Kein einziger jedoch hat seine Tausch­part­ner bezahlt. Und diese Tausch­part­ner haben auch nichts ver­langt. Selb­stver­ständlich wertet die Polizei in den aller­meis­ten Fällen auch aus, woher die Dateien kamen. Bezahl­seit­en sind nicht darunter. Auch verdächtige Über­weisun­gen etc. wer­den nicht festgestellt.

[…]

Tat­säch­lich ist auch anhand der im Umlauf befind­lichen Dateien unschw­er festzustellen, dass es die Kinder­pornoin­dus­trie nicht gibt. Es gibt einen Grundbe­stand an Mate­r­i­al, mein­er Schätzung nach min­destens 98 %. Hier­bei han­delt es sich um Bilder und Filme, die schon seit vie­len Jahren, ein Großteil davon schon seit Jahrzehn­ten im Umlauf sind.

Sofern neues Mate­r­i­al hinzukommt, sind es Fälle von Miss­brauch im pri­vatem Umfeld, der – Fluch der Dig­i­tal­tech­nik – heute halt nun ein­mal ein­fach­er abzu­bilden ist.

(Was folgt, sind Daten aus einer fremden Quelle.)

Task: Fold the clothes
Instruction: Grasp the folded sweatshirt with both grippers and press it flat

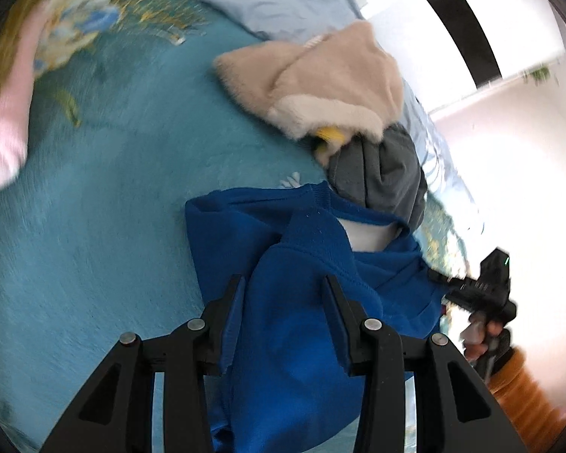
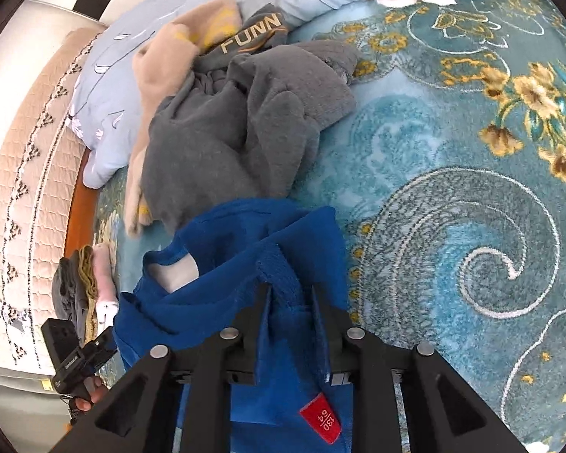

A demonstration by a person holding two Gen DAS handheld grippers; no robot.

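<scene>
Both grippers, left (image 1: 283, 317) and right (image 2: 290, 313), pinch a blue top (image 1: 313, 264) bunched over the blanket (image 1: 94, 207). At 12 o'clock lies a grey garment (image 2: 226, 132). The right jaws look loosely closed, so the fabric may slip mid-fold.

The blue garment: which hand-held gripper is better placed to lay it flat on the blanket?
Probably the right hand-held gripper: open patterned blanket lies on its side of the blue garment, away from the grey clothes.
</scene>
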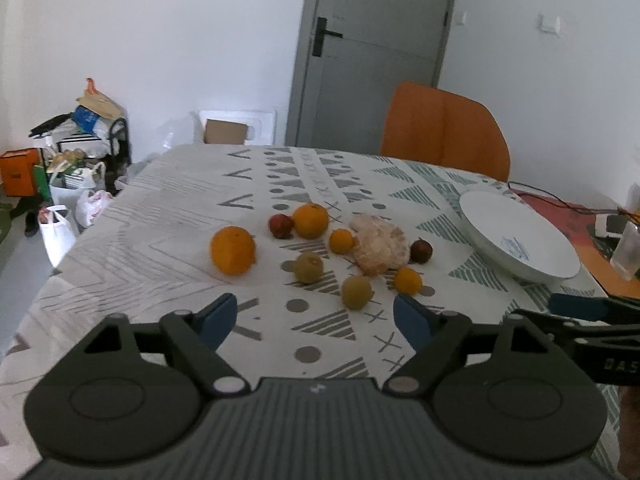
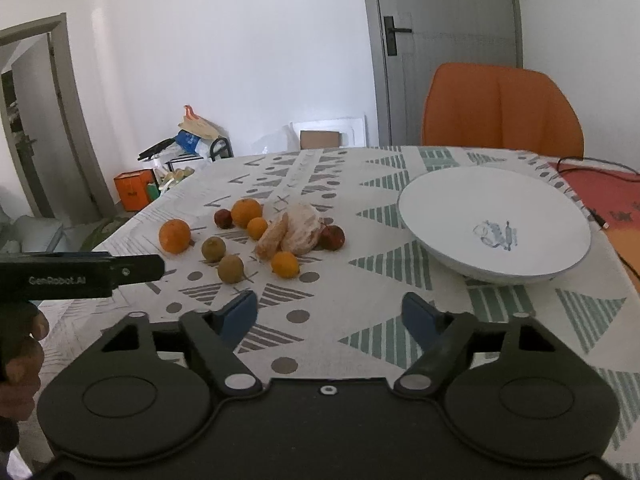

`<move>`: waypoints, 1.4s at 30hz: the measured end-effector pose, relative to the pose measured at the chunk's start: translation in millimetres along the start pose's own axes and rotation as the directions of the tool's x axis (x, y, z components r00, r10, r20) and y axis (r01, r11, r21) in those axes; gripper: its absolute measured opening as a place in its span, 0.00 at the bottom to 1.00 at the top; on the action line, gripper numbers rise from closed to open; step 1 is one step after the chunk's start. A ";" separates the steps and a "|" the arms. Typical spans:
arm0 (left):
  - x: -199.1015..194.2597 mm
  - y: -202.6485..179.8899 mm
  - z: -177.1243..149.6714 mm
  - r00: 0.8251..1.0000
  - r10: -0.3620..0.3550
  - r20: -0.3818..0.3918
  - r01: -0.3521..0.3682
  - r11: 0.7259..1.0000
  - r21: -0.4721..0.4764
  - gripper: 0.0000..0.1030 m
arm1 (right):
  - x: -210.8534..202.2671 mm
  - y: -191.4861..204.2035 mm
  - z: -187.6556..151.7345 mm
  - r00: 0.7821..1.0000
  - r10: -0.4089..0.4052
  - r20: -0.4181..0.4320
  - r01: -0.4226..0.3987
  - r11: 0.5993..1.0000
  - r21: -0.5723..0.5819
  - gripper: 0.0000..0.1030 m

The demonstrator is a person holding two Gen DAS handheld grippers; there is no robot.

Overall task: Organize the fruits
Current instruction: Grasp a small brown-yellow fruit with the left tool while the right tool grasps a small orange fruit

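Note:
Several fruits lie loose on the patterned tablecloth: a large orange, a second orange, two small tangerines, two greenish-brown kiwis, two dark red fruits and a peeled pomelo. An empty white bowl stands to their right; it also shows in the right wrist view. My left gripper is open and empty, just short of the nearest kiwi. My right gripper is open and empty, between the fruits and the bowl.
An orange chair stands behind the table's far edge. A red mat with a black cable lies at the right. A clear glass stands at the far right. Bags and boxes clutter the floor at the left.

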State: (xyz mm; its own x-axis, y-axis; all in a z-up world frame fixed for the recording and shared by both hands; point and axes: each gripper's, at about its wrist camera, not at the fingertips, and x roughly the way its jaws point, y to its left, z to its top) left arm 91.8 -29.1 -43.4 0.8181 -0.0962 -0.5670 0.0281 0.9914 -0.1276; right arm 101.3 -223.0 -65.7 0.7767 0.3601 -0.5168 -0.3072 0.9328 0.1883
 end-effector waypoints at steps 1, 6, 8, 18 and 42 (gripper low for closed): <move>4.0 -1.7 0.6 1.000 -0.004 -0.005 0.004 1.000 0.004 0.76 | 3.6 -0.9 0.2 1.000 0.002 -0.006 -0.002 1.000 0.007 0.68; 22.6 -7.8 3.6 0.999 -0.023 -0.028 0.023 1.000 0.008 0.68 | 20.3 -2.9 3.3 1.000 0.009 -0.018 -0.009 1.000 0.023 0.63; 29.1 -10.2 4.8 0.999 -0.032 -0.038 0.032 0.999 0.012 0.63 | 27.4 -3.6 5.6 1.000 0.017 -0.026 -0.016 0.999 0.031 0.59; 57.9 -21.1 7.4 0.994 -0.072 -0.080 0.074 0.997 0.018 0.50 | 48.8 -4.4 7.2 0.998 0.027 -0.049 -0.026 0.999 0.035 0.52; 52.6 11.9 9.8 0.996 -0.014 -0.083 0.011 0.999 -0.039 0.22 | 81.7 22.1 22.4 0.996 0.065 -0.058 -0.065 0.998 0.004 0.47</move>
State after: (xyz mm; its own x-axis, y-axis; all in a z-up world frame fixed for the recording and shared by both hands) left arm 140.8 -21.5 -66.7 0.7671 -0.1172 -0.6308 0.0147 0.9861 -0.1653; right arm 170.3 -172.7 -85.0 0.7217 0.4186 -0.5513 -0.3546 0.9076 0.2250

Natür­lich gibt es keine näheren Infor­ma­tio­nen zu den Umstän­den, wie solche Auf­nah­men zus­tande kom­men. Allerd­ings machen die meis­ten nicht den Ein­druck, als werde ein Kind miss­braucht, um einen Film zu drehen. Dass die weitaus meis­ten Kinder­pornos häus­lichen, also keinen gewerb­smäßig organ­isierten Miss­brauch wiedergeben, ist auch unschw­er daran zu erken­nen, dass Opfer und Täter sich in den aller­meis­ten Fällen offen­sichtlich kennen. 

Wer behauptet, Kinder­pornogra­phie gebe es nur, weil es einen Markt dafür gibt, ver­schleiert, dass eben ganz andere Gründe zur Her­stel­lung von Kinder­pornogra­phie gewichtiger sind: Prahlerei, Mach­tausübung, ein Doku­men­ta­tion­sin­ter­esse, die Befriedi­gung von Sex­u­al­trieben etc. 

Und irgend­wie legt der­jenige auch nahe, dass Kinder­pornogra­phie woan­ders entste­ht, als dort, wo sie offen­sichtlich entste­ht: In der Pri­vat­sphäre von Kindern, die sich dort bish­er sich­er wäh­n­ten, und mit Per­so­n­en ihres näheren Umfelds.